Creating Language-driven Spatial Variations of Icon Images

Xianghao Xu,Aditya Ganeshan,Karl D.D. Willis,Yewen Pu,Daniel Ritchie
2024-05-30
Abstract:Editing 2D icon images can require significant manual effort from designers. It involves manipulating multiple geometries while maintaining the logical or physical coherence of the objects depicted in the image. Previous language driven image editing methods can change the texture and geometry of objects in the image but fail at producing spatial variations, i.e. modifying spatial relations between objects while maintaining their identities. We present a language driven editing method that can produce spatial variations of icon images. Our method takes in an icon image along with a user's editing request text prompt and outputs an edited icon image reflecting the user's editing request. Our method is designed based on two key observations: (1) A user's editing requests can be translated by a large language model (LLM), with help from a domain specific language (DSL) library, into to a set of geometrical constraints defining the relationships between segments in an icon image. (2) Optimizing the affine transformations of the segments with respect to these geometrical constraints can produce icon images that fulfill the editing request and preserve overall physical and logical coherence. Quantitative and qualitative results show that our system outperforms multiple baselines, enabling natural editing of icon images.
Graphics
What problem does this paper attempt to address?

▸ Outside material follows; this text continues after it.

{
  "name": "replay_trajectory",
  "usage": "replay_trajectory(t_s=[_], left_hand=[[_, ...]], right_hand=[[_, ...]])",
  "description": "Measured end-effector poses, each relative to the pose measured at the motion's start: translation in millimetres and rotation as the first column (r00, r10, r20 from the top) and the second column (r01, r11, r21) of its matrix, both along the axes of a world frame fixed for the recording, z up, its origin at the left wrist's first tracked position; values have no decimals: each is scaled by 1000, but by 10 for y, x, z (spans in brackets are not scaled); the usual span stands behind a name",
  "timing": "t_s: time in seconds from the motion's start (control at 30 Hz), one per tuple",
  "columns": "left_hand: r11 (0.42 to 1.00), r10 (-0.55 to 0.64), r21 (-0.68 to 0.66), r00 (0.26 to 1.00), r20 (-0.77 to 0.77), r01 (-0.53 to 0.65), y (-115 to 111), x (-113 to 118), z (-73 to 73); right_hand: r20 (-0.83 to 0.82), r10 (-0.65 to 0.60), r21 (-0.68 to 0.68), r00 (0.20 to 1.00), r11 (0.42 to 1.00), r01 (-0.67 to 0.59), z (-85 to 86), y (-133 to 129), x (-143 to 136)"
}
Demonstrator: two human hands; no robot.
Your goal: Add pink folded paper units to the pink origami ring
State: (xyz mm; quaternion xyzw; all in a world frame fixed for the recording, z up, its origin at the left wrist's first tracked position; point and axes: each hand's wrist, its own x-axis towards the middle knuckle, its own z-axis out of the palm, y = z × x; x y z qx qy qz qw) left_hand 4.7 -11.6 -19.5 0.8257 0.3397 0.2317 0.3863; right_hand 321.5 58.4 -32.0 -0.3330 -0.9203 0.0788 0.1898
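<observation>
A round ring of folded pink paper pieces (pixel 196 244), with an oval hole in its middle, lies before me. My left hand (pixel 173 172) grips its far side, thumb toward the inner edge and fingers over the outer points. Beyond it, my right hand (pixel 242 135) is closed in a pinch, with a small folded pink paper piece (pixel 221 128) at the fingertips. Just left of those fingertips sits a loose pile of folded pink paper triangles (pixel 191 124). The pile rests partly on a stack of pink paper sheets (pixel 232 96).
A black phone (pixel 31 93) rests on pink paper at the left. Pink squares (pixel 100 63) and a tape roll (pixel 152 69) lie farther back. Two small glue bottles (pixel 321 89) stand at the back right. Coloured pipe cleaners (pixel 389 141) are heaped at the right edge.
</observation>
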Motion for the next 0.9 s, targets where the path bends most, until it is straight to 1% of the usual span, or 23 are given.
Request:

The main problem addressed in this paper is how to achieve language-driven spatial transformations in 2D icon image editing. Existing language-driven image editing methods can alter the texture and geometric shape of objects in an image, but they cannot generate spatial transformations, i.e., modify the relative positional relationships between objects while preserving their identities. The paper proposes a novel language-driven editing method that enables spatial transformations on icon images. This method converts user editing requests into geometric constraints and then optimizes the affine transformations of segments to satisfy these constraints, thus generating new icon images that align with the editing requests. The system relies on a large language model (LLM) and a domain-specific language library to comprehend the editing requests and translate them into geometric operations. Furthermore, as the LLM may not accurately handle all constraints, the paper also introduces a graph-based search method to gradually find additional constraints to maintain the logical and physical consistency of the image scene. Experimental results demonstrate that this method outperforms multiple baselines and allows for natural editing of icon images.